Пролетая стрелой по комнате, я успел заметить, что на столе лежит письмо. В прихожей я почти что настиг преступника: он потратил не меньше секунды на то, чтобы открыть дверь. Я уже было до него дотронулся, но он успел захлопнуть у меня перед носом дверь из прихожей. Но я словно на крыльях вылетел в коридор: нас разделяло метра три. Господин Стейнджерсон бежал рядом со мной. Как я и думал, человек убегал по коридору направо, по подготовленному заранее пути.

– Жак, Ларсан, сюда! – закричал я.

Ускользнуть от нас преступник не мог. Я издал радостный победный вопль. Опережая нас секунды на две, человек свернул в боковой коридор, и тут задуманное мною произошло. Мы с господином Стейнджерсоном столкнулись с папашей Жаком, подбежавшим с другого конца главного коридора, и Фредериком Ларсаном, выскочившим из бокового коридора. Столкнулись и чуть не повалились все на пол.

Преступника, однако, среди нас не было.

Ничего не понимая, мы смотрели друг на друга глазами, полными ужаса. Что за чертовщина? Преступника среди нас не было! Где же он? Где? Всем своим существом мы спрашивали: «Куда он делся?»

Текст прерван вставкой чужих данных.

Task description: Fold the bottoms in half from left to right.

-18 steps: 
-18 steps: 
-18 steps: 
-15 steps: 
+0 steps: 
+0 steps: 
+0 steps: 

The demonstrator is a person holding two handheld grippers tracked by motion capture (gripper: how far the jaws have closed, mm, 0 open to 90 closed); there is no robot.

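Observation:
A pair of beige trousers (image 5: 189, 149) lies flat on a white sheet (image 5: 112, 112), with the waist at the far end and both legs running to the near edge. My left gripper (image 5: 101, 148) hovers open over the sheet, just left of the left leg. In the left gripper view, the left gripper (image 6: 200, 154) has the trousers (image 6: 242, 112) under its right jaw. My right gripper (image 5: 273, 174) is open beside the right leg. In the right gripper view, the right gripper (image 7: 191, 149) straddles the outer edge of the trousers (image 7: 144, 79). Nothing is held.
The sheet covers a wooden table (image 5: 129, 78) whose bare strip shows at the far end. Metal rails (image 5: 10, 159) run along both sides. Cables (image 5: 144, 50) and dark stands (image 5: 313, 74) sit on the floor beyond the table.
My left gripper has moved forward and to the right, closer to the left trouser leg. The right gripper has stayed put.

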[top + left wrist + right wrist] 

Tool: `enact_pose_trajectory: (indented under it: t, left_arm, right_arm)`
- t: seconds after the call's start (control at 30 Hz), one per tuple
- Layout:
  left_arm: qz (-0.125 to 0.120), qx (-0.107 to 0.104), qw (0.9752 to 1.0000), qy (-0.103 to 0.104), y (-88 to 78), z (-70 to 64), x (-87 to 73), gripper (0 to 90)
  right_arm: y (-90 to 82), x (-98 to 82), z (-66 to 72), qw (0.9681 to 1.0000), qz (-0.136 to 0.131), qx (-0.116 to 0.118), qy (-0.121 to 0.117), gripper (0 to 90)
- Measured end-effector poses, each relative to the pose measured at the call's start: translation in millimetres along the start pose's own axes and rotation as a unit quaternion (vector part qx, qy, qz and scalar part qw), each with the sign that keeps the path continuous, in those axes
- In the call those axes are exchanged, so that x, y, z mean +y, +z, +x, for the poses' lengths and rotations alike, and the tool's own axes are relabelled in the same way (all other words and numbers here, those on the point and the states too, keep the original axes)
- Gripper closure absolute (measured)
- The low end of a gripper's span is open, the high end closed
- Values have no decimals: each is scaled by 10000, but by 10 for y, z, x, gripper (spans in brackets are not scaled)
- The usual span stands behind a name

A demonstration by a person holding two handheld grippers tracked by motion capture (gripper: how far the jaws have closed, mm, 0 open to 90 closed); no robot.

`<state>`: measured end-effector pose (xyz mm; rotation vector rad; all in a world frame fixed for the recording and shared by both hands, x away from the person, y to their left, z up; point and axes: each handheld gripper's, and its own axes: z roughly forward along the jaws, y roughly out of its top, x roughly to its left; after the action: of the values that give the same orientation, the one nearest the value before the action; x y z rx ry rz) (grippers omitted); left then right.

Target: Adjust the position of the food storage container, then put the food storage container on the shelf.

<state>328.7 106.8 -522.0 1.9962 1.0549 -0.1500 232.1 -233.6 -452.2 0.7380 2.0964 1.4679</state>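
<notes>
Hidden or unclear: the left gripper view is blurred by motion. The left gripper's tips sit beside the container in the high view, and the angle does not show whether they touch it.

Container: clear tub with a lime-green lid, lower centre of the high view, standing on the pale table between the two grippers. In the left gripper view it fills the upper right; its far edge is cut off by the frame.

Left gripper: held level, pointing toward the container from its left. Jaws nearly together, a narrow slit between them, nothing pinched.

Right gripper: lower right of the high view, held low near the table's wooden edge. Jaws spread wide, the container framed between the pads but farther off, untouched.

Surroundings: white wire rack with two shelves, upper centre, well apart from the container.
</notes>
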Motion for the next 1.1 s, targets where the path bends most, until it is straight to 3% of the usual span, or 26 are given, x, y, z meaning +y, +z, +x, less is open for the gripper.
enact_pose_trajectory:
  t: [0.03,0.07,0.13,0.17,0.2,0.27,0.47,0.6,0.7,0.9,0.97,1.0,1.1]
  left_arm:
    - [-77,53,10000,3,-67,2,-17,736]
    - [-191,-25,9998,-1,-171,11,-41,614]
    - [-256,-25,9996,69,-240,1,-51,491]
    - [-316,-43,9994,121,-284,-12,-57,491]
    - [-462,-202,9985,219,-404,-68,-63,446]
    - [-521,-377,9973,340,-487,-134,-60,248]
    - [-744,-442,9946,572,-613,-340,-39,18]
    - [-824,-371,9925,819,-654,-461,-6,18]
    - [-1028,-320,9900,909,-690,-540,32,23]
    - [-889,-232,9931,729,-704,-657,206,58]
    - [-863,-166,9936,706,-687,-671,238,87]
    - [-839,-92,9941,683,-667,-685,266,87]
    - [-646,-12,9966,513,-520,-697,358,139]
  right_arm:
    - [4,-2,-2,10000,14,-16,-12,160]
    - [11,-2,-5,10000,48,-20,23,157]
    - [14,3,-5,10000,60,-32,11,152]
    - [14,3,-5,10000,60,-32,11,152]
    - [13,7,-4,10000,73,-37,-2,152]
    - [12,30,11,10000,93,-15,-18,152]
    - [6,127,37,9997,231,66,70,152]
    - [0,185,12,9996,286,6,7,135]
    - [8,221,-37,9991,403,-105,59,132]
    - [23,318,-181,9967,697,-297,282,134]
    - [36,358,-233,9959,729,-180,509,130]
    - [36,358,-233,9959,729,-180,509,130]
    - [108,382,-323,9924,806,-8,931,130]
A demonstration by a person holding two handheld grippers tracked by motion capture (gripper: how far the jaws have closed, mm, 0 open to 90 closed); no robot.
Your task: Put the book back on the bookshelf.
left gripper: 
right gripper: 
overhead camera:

– Убежать он никуда не мог! – вскричал я с гневом, который был сильнее моего ужаса.

– Я даже дотронулся до него! – воскликнул Фредерик Ларсан.

– Да он был здесь, я чувствовал, как он дышит мне в лицо, – присоединился папаша Жак.

– Мы же почти держали его в руках, – повторяли мы с господином Стейнджерсоном.

Где же он? Где?

Как сумасшедшие забегали мы по коридорам, проверяя двери и окна: все было заперто крепко-накрепко. Да и разве не было бы еще необъяснимее, если бы этот загнанный в ловушку человек открыл дверь или окно, а мы бы этого не заметили?

Где же он? Куда он делся? Он не вышел ни в дверь, ни в окно – никуда вообще[23]. Не мог же он просочиться сквозь наши тела!